Días antes de la elección de Bolsonaro, comenzaba diciendo, leí una curiosa estadística en un reportaje del Expresso de Lisboa. En las redes sociales brasileñas, al parecer de una toxicidad aún más virulenta de lo normal en otros sitios, había un destinatario claro para la mayor parte de los mensajes de odio: mujeres negras, de origen humilde o clase media, con estudios superiores. Pensé en esos artículos que se repiten ahora en los periódicos españoles, todos ellos derivados, abiertamente o no, de un artículo y luego un libro de Mark Lilla publicados a raíz de la victoria de Donald Trump en 2016: la causa del ascenso de los populismos de extrema derecha en Europa y en América, y del correspondiente declive de las fuerzas progresistas, sería que la izquierda ha abandonado la defensa de la clase obrera, concentrándose, o distrayéndose, en la vindicación de las minorías, étnicas, sexuales, de género, etcétera. La reflexión de Lilla está muy enraizada en la realidad política y social americana y en algo tan específico como las derivas del Partido Demócrata en las últimas décadas, así que no creo que se pueda trasladar sin reparos a Europa, y menos a España. Y que se cite tanto su nombre entre nosotros tiene menos que ver con sus razonamientos que con una atmósfera política viciadamente española, una variedad autóctona de la gran oleada de revanchas que se ha extendido por el mundo en los últimos años, quizás décadas.
Es la revancha contra los progresos alcanzados por grupos humanos marginados o humillados desde siempre. Llamarlos minorías es abusivo, o inexacto, desde el momento en que uno de ellos lo forman las mujeres. Y contraponer esos grupos a una presunta clase obrera uniforme y compacta que en tiempos más gloriosos hubiera sido el corazón de las reivindicaciones de la izquierda es aún más engañoso. Como indica la estadística brasileña que cité más arriba, el odio se multiplica cuando al origen de clase se le une el sexo y el color de la piel, y las identidades colectivas de los desfavorecidos no son decisiones voluntarias, opciones caprichosas de multiculturalismo. Es el racista el que te empuja, quieras o no, a formar parte de un grupo cerrado.

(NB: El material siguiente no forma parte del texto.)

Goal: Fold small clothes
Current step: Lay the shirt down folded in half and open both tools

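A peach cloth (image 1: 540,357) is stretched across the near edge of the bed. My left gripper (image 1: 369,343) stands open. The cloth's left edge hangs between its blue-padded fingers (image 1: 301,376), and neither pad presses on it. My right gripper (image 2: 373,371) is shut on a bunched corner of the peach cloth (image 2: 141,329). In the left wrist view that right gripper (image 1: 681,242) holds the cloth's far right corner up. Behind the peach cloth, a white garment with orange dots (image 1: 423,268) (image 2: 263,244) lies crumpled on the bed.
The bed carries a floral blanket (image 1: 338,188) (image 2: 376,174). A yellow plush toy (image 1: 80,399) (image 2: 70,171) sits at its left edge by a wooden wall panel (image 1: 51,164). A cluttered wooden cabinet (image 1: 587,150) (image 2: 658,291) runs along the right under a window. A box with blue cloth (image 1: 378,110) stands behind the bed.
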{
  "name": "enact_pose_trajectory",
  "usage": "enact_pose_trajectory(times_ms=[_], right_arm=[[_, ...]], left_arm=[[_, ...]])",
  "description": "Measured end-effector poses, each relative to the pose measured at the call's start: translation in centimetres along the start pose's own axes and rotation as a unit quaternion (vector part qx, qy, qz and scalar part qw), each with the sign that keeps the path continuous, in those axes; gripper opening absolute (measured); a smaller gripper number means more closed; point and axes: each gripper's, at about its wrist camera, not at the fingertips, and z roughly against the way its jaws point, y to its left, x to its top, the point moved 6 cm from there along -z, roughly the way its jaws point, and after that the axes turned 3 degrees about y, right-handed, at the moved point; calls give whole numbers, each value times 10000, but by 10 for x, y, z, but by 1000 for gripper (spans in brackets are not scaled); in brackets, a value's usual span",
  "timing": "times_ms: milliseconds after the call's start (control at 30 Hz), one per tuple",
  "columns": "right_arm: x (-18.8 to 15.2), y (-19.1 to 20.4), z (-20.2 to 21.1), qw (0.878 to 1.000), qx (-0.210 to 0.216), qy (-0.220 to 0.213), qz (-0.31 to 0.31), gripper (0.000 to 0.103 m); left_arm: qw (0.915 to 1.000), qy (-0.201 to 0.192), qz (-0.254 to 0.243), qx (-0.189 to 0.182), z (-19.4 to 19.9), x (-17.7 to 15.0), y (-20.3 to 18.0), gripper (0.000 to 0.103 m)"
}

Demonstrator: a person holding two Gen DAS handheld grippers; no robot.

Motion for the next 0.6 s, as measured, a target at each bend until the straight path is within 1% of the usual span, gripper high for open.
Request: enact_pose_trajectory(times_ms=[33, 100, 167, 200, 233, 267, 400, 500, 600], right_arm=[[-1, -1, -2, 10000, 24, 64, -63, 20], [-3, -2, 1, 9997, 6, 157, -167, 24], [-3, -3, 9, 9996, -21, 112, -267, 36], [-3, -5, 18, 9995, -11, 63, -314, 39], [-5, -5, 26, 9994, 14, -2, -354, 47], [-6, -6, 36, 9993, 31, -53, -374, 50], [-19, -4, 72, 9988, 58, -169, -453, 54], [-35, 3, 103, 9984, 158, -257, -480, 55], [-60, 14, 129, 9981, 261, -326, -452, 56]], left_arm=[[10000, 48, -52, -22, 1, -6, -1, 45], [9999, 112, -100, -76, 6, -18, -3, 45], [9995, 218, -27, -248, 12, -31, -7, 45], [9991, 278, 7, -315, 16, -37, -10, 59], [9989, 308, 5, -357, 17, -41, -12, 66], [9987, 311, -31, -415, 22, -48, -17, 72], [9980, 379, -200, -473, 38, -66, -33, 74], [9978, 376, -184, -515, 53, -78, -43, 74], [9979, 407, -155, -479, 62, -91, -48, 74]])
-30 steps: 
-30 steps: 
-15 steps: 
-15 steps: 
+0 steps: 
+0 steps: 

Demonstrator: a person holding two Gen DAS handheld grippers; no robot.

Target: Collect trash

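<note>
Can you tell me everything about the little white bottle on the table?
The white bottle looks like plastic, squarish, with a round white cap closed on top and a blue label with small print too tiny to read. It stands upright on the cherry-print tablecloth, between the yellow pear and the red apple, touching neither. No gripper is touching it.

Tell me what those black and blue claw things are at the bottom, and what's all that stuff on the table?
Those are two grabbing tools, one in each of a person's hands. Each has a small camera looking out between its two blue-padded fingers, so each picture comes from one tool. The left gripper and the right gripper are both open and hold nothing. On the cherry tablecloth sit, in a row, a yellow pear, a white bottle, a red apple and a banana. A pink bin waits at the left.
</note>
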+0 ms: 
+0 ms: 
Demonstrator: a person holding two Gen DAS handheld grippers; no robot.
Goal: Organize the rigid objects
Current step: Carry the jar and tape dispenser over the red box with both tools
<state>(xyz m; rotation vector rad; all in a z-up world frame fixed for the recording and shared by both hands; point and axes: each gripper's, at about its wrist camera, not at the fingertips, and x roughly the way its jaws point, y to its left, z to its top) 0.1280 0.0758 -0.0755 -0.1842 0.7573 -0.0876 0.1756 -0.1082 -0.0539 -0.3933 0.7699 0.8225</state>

Es el antisemita el que adjudica una identidad homogénea a las personas tan diversas, religiosas o no, conservadoras o progresistas, proisraelíes o antiisraelíes, que se identifican a sí mismas como judías.
Me temo que no es el afán de justicia ni la nostalgia de las luchas por la emancipación universal lo que anima ese lamento por la supuesta deslealtad de la izquierda hacia sus ideales verdaderos. Es, más bien, la incomodidad o el abierto rechazo ante la irrupción pública de quienes antes no contaban, ante la visibilidad de pronto ostensible y ruidosa de quienes hasta hace poco eran invisibles. Las mujeres o los homosexuales no se organizaron en grupos específicos por afán de romper con sus obsesiones identitarias la causa universal de la izquierda: lo hicieron porque los partidos de izquierda unas veces eran indiferentes a sus reivindicaciones y otras hostiles a ellas. Como observó Simone Weil en los años treinta, los trabajadores magrebíes en Francia crearon sus propias organizaciones cuando los partidos de izquierda, más colonialistas que solidarios, se negaron a aceptarlos en sus filas.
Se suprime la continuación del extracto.